And I thought this board was about the GERMAN SHEPHERD DOG, not ankle bitters.

Sorry, I must have signed on to the wrong board.


----------



## APBTLove (Feb 23, 2009)

> Originally Posted By: Timber1And I thought this board was about the GERMAN SHEPHERD DOG, not ankle bitters.
> 
> Sorry, I must have signed on to the wrong board.


A dog lover is a dog lover, I enjoy the company of dogs very much, but I cannot care for a GSD or any other large breed at the moment.
And with a name like "Germanshepherds.com" I do think you came to the right place.
Seeing your number of posts it is obvious that this is a GS board, right? But as with any dog forum, you can discuss other dog breeds.
Would you prefer I get a GSD, and tie him out 24/7, since that would be the only way I could keep one? 

Yep, Shih's are cool pups, and they are frequent in shelters! I have seen several. 
Odd, since they were nearly wiped out at one time, and brought back by 12 dogs. My Sparkles is a pomeranian shih-tzu mix, and if I could get another like her I would, she is great.

Borders are nuts... Ever watch one in agility? I don't know if Sparkles could keep up, but they are lovely dogs.


----------



## JerzeyGSD (Jun 26, 2008)

> Originally Posted By: APBTLove
> 
> 
> > Originally Posted By: Timber1And I thought this board was about the GERMAN SHEPHERD DOG, not ankle bitters.
> ...


I think it is very respectable of you to realize your limit and pass up on one of your favorite breeds for the betterment of, not only your currently pup, but for your future dog as well.

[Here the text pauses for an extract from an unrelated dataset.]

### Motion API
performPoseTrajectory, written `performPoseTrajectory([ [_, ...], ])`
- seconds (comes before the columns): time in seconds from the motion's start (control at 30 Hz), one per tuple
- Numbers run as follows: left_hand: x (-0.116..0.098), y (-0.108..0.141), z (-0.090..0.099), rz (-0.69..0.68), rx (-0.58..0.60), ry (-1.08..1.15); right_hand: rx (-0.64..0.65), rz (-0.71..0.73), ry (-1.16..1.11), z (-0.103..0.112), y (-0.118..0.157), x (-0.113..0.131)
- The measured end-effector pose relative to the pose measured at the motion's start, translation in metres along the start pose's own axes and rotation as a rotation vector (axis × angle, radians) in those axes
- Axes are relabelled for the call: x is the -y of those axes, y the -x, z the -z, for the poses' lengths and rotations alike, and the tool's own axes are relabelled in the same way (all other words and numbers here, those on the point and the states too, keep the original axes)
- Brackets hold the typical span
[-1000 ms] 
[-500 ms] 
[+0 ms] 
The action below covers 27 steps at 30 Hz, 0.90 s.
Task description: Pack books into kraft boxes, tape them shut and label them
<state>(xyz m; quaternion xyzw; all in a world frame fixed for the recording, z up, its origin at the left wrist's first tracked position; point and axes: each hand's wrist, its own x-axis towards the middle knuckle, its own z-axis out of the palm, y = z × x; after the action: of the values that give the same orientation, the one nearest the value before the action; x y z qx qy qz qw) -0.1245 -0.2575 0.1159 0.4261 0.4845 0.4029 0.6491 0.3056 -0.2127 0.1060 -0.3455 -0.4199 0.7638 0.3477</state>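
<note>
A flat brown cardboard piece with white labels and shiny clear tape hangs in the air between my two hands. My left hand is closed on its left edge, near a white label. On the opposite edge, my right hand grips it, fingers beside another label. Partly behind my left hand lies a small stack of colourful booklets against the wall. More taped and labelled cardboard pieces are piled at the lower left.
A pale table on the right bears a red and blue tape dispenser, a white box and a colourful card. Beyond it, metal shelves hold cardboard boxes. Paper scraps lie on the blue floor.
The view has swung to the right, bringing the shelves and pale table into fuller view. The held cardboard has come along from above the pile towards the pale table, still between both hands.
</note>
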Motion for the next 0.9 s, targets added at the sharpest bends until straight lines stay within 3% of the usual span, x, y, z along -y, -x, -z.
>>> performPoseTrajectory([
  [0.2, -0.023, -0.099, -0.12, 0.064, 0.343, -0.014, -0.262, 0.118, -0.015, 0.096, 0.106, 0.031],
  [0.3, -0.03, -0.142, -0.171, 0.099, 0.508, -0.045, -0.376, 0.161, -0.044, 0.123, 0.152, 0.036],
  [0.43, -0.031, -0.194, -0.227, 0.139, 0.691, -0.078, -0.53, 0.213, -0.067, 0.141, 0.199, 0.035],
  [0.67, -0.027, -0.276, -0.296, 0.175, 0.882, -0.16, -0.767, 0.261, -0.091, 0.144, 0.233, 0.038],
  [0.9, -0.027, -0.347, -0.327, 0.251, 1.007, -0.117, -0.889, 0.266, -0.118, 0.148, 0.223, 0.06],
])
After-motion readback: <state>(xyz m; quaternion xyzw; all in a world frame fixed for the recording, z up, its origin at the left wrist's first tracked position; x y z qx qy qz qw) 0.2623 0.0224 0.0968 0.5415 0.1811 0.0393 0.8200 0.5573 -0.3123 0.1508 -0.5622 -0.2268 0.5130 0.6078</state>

On to the point... when I was a kid I had a Min Pin but she didn't really like us kids and became grumpy and nippy when she got older. I do not know if this is typical, but this has been my experience. My parents currently have a dachshund/chihuahua mix who I, personally, cannot stand but everyone else loves her. She's not yappy but she definitely lets you know when someone is at the door.


----------



## APBTLove (Feb 23, 2009)

Thank you, it was a hard decision to make, I was actually looking for good breeders not long at all ago on here, but the more I thought about it, it became clear that I cannot take on a large, intelligent working dog now.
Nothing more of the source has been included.